Creating an effective resume is one of the most important aspects of job hunting. The right resume will help you get a job interview, but the wrong one might prevent you from getting a foot in the door. Make sure your resume isn’t holding you back by eliminating these common mistakes.
Focusing on Duties rather than Achievements
Your resume shouldn’t simply be a list of your professional responsibilities and duties. Instead, provide concrete examples of the value you can bring to a new employer by giving details of your achievements in previous jobs. Focus on the skills and experience you gained rather than your job description.
The single page resume is no longer the general standard. If you have specific achievements or skills you want to highlight, do so—even if it means your resume will run to a couple of pages. Don’t miss out on emphasizing the things that make you the best person for the job just to conform to out-dated size requirements.
However, it’s also important to avoid creating an overly long resume that contains too much non-specific information. Everything you add to your resume should be tightly focused on your professional qualities. Don’t, for example, list any hobbies or interests unless they are relevant to the job.
Using Vague Language
Avoid non-specific phrases whenever possible. This is particularly important if you include an objective statement to head your resume—it’s very easy to let vague language creep in here. Writing a good objective statement is a difficult skill to master, but it’s worthwhile taking some time to get it right.

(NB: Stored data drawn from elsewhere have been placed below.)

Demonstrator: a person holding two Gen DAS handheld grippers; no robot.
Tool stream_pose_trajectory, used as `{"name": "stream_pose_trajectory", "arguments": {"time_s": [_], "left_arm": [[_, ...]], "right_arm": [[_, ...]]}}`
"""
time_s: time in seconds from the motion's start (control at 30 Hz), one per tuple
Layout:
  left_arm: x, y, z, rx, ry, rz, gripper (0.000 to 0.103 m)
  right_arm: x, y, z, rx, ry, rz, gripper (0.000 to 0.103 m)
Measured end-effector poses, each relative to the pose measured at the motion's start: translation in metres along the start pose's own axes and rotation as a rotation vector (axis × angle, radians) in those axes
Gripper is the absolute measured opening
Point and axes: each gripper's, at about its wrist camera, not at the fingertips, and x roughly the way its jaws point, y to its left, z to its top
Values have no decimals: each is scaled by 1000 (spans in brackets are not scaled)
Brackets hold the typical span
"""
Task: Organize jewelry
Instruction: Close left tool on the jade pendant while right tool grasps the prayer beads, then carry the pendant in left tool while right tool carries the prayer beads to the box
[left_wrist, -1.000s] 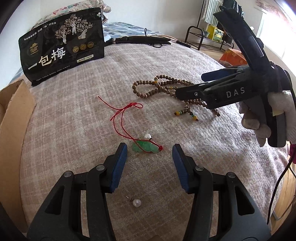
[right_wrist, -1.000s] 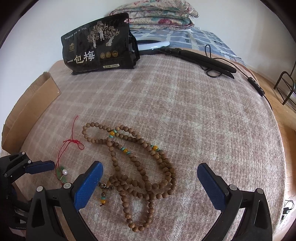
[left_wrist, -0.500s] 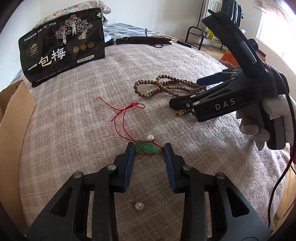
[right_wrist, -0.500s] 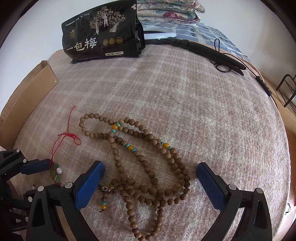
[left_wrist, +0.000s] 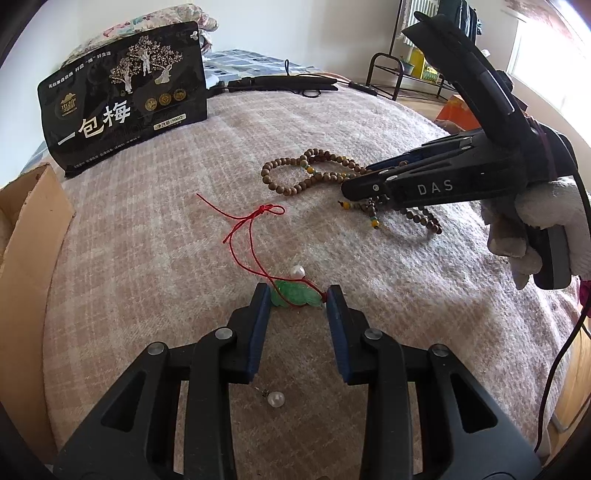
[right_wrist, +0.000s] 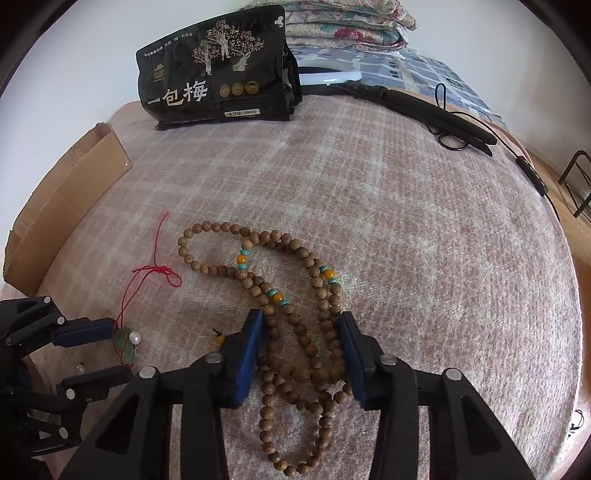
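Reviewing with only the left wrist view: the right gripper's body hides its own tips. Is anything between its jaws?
Observer: Yes. In the right wrist view the right gripper is closing, with several strands of the wooden bead necklace bunched between its pads.
Operator: Does the necklace end under the gripper?
Observer: No. One loop extends past the pads toward the camera and lies flat on the blanket.
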Motion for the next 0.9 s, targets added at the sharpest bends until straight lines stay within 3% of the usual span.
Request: {"name": "stream_pose_trajectory", "arguments": {"time_s": [0.17,0.9], "left_arm": [[-3,1,0,-10,-7,-1,31],[-47,10,13,-58,-103,11,31]], "right_arm": [[-4,-3,-1,17,-12,14,13],[-72,7,12,20,-144,30,11]]}}
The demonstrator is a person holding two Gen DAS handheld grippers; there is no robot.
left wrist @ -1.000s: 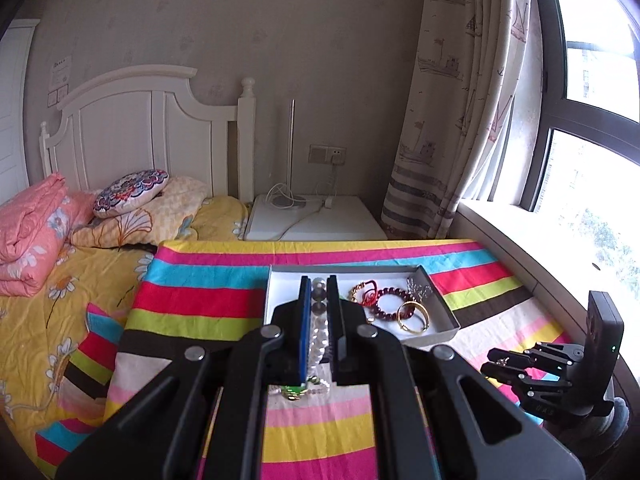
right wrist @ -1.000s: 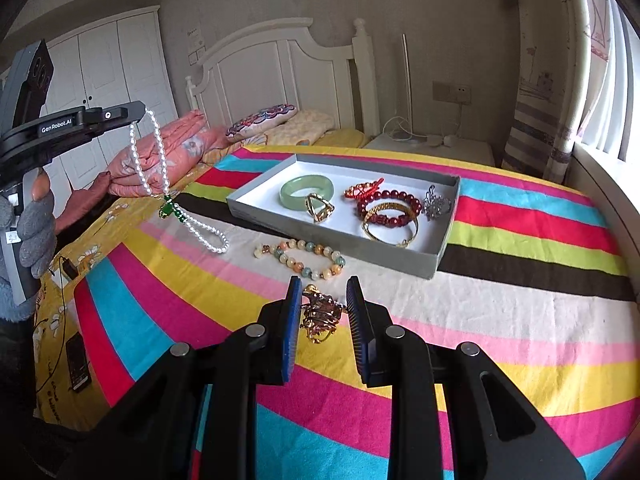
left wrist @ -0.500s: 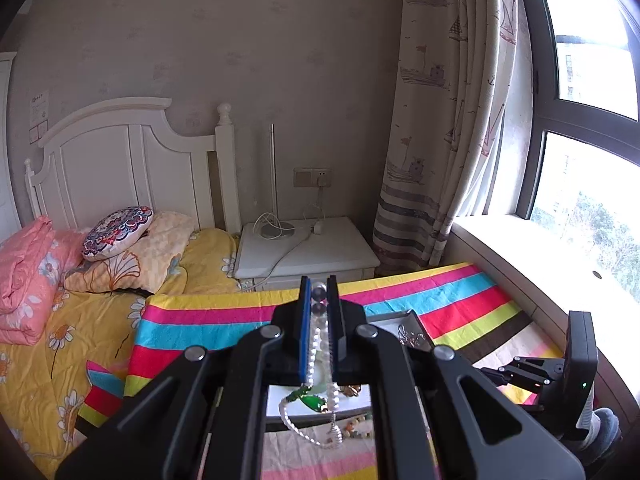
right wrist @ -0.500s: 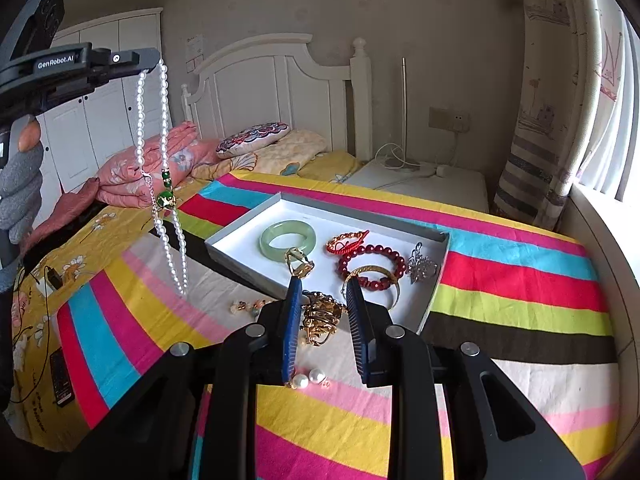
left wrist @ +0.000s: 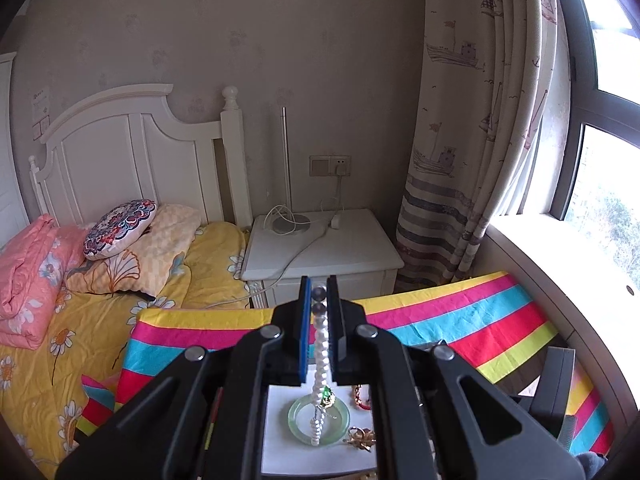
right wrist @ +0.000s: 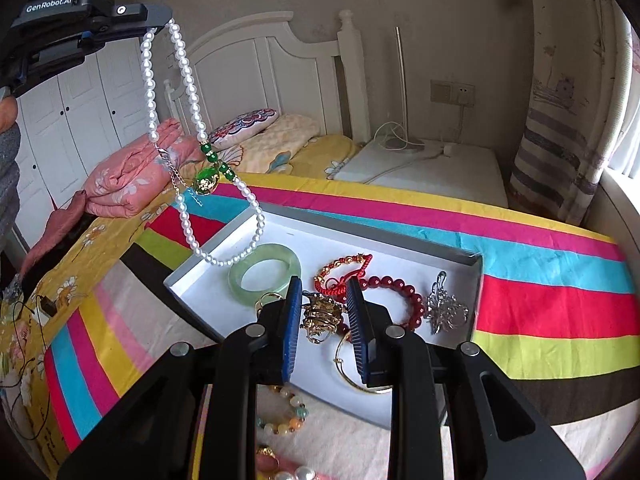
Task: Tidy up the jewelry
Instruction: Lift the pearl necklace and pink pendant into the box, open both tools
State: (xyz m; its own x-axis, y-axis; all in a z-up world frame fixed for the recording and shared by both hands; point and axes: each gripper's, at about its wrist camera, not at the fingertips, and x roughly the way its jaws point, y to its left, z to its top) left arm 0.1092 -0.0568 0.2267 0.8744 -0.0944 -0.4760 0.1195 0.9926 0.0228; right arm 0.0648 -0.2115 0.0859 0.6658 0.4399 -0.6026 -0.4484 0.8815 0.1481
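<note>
Step in hand: I am carrying two pieces to the box at once; both hang over it, neither is set down yet.
Left gripper: my fingers are clamped on the pearl necklace; in the right wrist view it dangles from the upper left of the frame, its green pendant halfway down and the bottom loop over the box's left end.
Right gripper: my fingers are closed onto a tangled gold piece, held at centre frame above the box floor.
Next move: I judge both must come lower before I let go; the necklace needs to pile up inside the walls, not trail over the rim.
Box contents: a green bangle at the left, a red cord bracelet and a dark red bead bracelet in the middle, a silver brooch at the right, a thin gold bangle near the front wall.
Outside the box: a mixed-stone bracelet and some pearls lie on the striped cloth at the bottom of the frame, still to be sorted.
</note>
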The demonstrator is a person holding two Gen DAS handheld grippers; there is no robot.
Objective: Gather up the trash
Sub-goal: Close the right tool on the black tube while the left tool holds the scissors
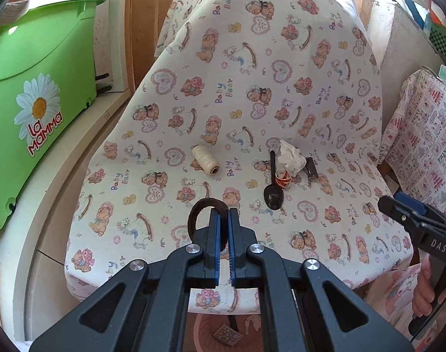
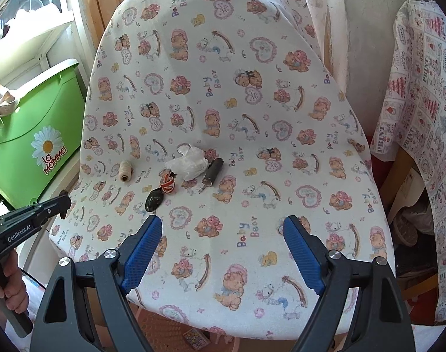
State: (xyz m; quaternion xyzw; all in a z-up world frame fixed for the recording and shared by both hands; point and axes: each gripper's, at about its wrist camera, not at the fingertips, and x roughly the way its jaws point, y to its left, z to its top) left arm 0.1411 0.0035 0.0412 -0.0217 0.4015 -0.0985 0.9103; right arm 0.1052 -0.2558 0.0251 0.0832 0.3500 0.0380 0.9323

Using a Functional Resume when there’s no Need
Function resumes are often favored by people with sketchy job histories, because they focus on skills rather than on work experience. Of course, this is no secret to employers, and many hiring managers regard functional resumes somewhat suspiciously. If you have a good work history, don’t use a functional resume—stick to the chronological format, or go with a combination resume.
Forgetting to Proofread
Proofreading your resume—and having at least one or two friends or family members check it for you—is crucial. One single typo is often enough to make hiring managers bin your resume. Check for grammar and punctuation too, and make sure that every word and phrase in your resume is focused and relevant.